EXERCISE:
Copy out each line in the material below that has the word "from".

···

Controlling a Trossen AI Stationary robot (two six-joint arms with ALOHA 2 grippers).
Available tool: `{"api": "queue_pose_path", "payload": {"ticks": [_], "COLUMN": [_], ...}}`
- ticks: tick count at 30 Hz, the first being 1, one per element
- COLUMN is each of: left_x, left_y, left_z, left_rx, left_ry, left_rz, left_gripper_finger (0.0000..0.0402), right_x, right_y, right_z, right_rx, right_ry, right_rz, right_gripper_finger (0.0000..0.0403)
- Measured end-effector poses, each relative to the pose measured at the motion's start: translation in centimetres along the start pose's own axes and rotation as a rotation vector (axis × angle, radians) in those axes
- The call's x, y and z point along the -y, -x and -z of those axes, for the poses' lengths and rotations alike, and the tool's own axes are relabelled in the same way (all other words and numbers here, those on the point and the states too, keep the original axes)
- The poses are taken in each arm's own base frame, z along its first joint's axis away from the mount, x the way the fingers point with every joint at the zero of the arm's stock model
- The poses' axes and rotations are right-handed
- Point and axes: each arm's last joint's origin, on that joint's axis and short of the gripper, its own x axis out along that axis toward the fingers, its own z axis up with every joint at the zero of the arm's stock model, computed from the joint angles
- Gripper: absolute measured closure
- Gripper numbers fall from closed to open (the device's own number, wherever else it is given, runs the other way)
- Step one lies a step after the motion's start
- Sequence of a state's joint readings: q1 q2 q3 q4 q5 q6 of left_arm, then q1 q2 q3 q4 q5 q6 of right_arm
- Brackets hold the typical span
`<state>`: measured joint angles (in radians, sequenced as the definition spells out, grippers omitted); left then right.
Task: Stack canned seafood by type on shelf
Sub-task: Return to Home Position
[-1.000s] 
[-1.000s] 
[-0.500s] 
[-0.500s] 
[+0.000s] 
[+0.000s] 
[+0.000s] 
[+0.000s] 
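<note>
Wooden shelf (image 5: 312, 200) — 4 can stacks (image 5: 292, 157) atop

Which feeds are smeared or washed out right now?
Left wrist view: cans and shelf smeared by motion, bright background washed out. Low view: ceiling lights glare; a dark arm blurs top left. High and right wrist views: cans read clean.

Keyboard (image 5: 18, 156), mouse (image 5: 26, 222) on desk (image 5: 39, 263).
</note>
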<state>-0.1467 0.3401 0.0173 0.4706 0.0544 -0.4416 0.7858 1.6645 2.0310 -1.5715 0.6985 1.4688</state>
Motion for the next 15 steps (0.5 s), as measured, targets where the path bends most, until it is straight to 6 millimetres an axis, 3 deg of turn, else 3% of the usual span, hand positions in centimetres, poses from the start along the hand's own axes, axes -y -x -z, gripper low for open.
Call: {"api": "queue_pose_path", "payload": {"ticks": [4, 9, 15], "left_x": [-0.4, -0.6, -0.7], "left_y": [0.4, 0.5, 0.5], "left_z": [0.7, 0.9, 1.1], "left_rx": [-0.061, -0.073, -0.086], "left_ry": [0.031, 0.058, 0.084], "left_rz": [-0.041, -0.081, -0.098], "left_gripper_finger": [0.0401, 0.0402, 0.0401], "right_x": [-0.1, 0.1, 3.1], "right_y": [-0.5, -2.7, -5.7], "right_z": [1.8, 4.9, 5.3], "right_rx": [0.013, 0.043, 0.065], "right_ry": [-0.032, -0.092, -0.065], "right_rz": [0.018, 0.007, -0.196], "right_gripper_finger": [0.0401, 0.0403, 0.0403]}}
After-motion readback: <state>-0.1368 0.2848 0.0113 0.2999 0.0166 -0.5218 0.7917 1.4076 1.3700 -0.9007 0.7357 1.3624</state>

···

REPLY TO THE TASK:
- The poses are taken in each arm's own base frame, z along its first joint's axis away from the mount, x the way the fingers point with every joint at the zero of the arm's stock model
- Point and axes: each arm's last joint's origin, on that joint's axis and short of the gripper, its own x axis out along that axis toward the fingers, its own z axis up with every joint at the zero of the arm's stock model, computed from the joint angles
- Gripper numbers fall from closed to open (the device's own number, wherever else it is given, runs the other way)
Motion for the next 15 steps (0.5 s), as measured, targets where the path bends most, until it is straight to 6 millimetres an axis, 3 deg of turn, else 3% of the usual span, hand positions in centimetres, poses from the start along the hand's own axes, axes -y -x -z, gripper low for open.

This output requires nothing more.